Stored data entries

=== Section Start ===

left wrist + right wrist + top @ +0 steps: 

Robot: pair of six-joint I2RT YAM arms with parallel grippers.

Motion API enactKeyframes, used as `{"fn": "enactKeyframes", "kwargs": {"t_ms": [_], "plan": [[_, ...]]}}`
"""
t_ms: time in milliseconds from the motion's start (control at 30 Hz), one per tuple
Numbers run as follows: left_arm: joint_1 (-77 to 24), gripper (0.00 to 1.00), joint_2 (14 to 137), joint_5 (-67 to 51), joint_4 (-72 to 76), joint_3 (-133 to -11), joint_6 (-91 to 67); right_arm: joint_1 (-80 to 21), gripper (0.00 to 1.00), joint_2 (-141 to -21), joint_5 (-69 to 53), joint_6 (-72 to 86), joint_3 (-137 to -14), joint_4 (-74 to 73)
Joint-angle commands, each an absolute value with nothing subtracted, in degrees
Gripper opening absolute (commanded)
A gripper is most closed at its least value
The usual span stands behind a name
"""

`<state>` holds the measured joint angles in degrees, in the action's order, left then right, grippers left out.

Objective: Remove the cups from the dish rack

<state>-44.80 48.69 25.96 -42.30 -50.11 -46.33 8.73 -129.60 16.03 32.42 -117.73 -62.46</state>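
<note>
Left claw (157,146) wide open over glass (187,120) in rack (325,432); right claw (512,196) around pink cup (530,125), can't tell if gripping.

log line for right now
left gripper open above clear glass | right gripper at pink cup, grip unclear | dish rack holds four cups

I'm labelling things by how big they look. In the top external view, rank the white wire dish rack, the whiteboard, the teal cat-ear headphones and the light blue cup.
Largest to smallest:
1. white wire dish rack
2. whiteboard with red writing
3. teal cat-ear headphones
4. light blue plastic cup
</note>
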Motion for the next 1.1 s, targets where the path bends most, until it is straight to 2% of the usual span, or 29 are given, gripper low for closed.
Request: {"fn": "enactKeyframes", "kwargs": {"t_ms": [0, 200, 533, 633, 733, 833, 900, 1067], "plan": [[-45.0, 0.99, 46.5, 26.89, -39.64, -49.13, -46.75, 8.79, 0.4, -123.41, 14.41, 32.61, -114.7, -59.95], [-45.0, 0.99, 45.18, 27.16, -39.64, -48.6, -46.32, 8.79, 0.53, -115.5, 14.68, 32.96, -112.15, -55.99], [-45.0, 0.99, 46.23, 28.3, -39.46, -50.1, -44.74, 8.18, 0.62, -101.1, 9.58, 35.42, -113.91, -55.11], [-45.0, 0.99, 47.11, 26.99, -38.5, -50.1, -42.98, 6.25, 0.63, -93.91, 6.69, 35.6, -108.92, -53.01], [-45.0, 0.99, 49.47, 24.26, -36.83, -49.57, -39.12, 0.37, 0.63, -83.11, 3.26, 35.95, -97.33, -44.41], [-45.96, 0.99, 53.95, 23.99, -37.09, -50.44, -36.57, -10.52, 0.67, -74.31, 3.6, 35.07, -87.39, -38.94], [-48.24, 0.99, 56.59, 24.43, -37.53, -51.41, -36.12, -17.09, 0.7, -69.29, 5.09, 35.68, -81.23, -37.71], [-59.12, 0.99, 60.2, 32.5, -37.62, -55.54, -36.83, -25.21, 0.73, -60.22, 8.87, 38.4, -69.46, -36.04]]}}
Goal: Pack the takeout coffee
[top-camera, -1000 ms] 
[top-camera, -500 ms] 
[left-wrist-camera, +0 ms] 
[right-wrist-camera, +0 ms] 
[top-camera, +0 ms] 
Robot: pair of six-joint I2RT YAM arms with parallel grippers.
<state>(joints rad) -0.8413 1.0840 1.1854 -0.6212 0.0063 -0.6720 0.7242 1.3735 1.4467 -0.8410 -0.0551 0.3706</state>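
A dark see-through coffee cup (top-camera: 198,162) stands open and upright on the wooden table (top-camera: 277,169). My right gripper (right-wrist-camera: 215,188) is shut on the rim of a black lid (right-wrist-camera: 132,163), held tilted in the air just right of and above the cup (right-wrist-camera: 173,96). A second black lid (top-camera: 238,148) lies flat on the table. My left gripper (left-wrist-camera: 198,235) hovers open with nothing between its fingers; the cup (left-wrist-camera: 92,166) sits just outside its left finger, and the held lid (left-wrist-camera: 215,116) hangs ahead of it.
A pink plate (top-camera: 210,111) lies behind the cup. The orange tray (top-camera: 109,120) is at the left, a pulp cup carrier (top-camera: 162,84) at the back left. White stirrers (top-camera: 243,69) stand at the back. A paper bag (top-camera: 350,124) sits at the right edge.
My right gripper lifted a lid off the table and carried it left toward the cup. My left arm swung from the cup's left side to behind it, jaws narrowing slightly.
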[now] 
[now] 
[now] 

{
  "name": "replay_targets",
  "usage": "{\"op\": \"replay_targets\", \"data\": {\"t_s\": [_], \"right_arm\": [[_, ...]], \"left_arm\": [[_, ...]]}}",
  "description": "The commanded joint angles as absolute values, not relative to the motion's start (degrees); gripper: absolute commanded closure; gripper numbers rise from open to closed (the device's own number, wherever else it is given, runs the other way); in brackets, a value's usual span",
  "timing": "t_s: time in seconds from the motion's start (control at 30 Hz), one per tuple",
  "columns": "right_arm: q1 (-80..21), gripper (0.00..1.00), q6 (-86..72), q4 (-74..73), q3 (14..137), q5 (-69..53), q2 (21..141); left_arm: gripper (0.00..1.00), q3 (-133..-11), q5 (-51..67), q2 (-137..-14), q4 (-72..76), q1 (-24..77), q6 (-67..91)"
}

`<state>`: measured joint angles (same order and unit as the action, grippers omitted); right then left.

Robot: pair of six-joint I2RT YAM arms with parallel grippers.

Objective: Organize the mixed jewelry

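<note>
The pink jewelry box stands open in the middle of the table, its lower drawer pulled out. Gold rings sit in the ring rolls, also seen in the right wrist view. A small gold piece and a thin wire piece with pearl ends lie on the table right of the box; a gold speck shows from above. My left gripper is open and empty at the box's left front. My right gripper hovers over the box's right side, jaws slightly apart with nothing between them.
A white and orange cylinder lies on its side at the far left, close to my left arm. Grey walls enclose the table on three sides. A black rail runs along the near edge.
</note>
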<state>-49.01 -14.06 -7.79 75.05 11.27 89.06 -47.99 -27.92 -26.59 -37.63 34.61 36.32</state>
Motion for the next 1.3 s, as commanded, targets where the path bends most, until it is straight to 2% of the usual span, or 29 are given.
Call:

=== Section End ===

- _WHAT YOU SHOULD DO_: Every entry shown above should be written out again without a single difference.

- _SOLUTION FOR THIS PROBLEM_:
left wrist + right wrist + top @ +0 steps: 

Robot: pair of six-joint I2RT YAM arms with parallel grippers.

Motion API enactKeyframes, used as `{"fn": "enactKeyframes", "kwargs": {"t_ms": [_], "plan": [[_, ...]]}}`
"""
t_ms: time in milliseconds from the motion's start (control at 30 Hz), one per tuple
Numbers run as follows: left_arm: joint_1 (-77 to 24), gripper (0.00 to 1.00), joint_2 (14 to 137), joint_5 (-67 to 51), joint_4 (-72 to 76), joint_3 (-133 to -11), joint_6 (-91 to 67); right_arm: joint_1 (-80 to 21), gripper (0.00 to 1.00), joint_2 (-141 to -21), joint_5 (-69 to 53), joint_6 (-72 to 86), joint_3 (-137 to -14), joint_4 (-74 to 73)
Joint-angle commands, each an absolute value with nothing subtracted, in degrees
Gripper opening absolute (commanded)
A gripper is most closed at its least value
The usual span stands behind a name
"""

`<state>` holds the measured joint angles in degrees, in the action's order, left then right, grippers left out.

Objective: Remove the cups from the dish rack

<state>-44.80 48.69 25.96 -42.30 -50.11 -46.33 8.73 -129.60 16.03 32.42 -117.73 -62.46</state>
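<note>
Left claw (157,146) wide open over glass (187,120) in rack (325,432); right claw (512,196) around pink cup (530,125), can't tell if gripping.

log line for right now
left gripper open above clear glass | right gripper at pink cup, grip unclear | dish rack holds four cups

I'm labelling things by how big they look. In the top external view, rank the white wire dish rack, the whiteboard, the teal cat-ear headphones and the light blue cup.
Largest to smallest:
1. white wire dish rack
2. whiteboard with red writing
3. teal cat-ear headphones
4. light blue plastic cup
</note>
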Motion for the next 1.1 s, targets where the path bends most, until it is straight to 2% of the usual span, or 29 are given, gripper low for closed.
Request: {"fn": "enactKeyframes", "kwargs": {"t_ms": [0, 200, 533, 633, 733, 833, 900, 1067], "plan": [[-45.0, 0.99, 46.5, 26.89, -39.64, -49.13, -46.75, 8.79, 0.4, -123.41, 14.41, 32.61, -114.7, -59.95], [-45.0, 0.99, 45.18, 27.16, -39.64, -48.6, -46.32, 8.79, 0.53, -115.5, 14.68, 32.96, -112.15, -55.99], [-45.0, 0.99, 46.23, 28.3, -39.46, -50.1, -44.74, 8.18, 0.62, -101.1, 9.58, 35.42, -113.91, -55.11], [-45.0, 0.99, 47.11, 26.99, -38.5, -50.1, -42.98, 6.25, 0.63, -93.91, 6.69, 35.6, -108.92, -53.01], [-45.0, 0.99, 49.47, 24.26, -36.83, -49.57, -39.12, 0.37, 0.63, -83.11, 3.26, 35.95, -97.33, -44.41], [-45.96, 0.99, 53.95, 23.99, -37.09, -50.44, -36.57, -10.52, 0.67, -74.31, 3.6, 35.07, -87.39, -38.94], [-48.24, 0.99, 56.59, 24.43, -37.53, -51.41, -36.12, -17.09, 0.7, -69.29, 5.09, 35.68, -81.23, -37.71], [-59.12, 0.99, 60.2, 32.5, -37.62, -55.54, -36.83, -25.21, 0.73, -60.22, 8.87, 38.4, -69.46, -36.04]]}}
Goal: Pack the takeout coffee
[top-camera, -1000 ms] 
[top-camera, -500 ms] 
[left-wrist-camera, +0 ms] 
[right-wrist-camera, +0 ms] 
[top-camera, +0 ms] 
Robot: pair of six-joint I2RT YAM arms with parallel grippers.
<state>(joints rad) -0.8413 1.0840 1.1854 -0.6212 0.0063 -0.6720 0.7242 1.3735 1.4467 -0.8410 -0.0551 0.3706</state>
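A dark see-through coffee cup (top-camera: 198,162) stands open and upright on the wooden table (top-camera: 277,169). My right gripper (right-wrist-camera: 215,188) is shut on the rim of a black lid (right-wrist-camera: 132,163), held tilted in the air just right of and above the cup (right-wrist-camera: 173,96). A second black lid (top-camera: 238,148) lies flat on the table. My left gripper (left-wrist-camera: 198,235) hovers open with nothing between its fingers; the cup (left-wrist-camera: 92,166) sits just outside its left finger, and the held lid (left-wrist-camera: 215,116) hangs ahead of it.
A pink plate (top-camera: 210,111) lies behind the cup. The orange tray (top-camera: 109,120) is at the left, a pulp cup carrier (top-camera: 162,84) at the back left. White stirrers (top-camera: 243,69) stand at the back. A paper bag (top-camera: 350,124) sits at the right edge.
My right gripper lifted a lid off the table and carried it left toward the cup. My left arm swung from the cup's left side to behind it, jaws narrowing slightly.
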[now] 
[now] 
[now] 

{
  "name": "replay_targets",
  "usage": "{\"op\": \"replay_targets\", \"data\": {\"t_s\": [_], \"right_arm\": [[_, ...]], \"left_arm\": [[_, ...]]}}",
  "description": "The commanded joint angles as absolute values, not relative to the motion's start (degrees); gripper: absolute commanded closure; gripper numbers rise from open to closed (the device's own number, wherever else it is given, runs the other way); in brackets, a value's usual span",
  "timing": "t_s: time in seconds from the motion's start (control at 30 Hz), one per tuple",
  "columns": "right_arm: q1 (-80..21), gripper (0.00..1.00), q6 (-86..72), q4 (-74..73), q3 (14..137), q5 (-69..53), q2 (21..141); left_arm: gripper (0.00..1.00), q3 (-133..-11), q5 (-51..67), q2 (-137..-14), q4 (-72..76), q1 (-24..77), q6 (-67..91)"
}

`<state>`: measured joint angles (same order and unit as the action, grippers omitted); right then left.

Robot: pair of six-joint I2RT YAM arms with parallel grippers.

Objective: Organize the mixed jewelry

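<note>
The pink jewelry box stands open in the middle of the table, its lower drawer pulled out. Gold rings sit in the ring rolls, also seen in the right wrist view. A small gold piece and a thin wire piece with pearl ends lie on the table right of the box; a gold speck shows from above. My left gripper is open and empty at the box's left front. My right gripper hovers over the box's right side, jaws slightly apart with nothing between them.
A white and orange cylinder lies on its side at the far left, close to my left arm. Grey walls enclose the table on three sides. A black rail runs along the near edge.
</note>
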<state>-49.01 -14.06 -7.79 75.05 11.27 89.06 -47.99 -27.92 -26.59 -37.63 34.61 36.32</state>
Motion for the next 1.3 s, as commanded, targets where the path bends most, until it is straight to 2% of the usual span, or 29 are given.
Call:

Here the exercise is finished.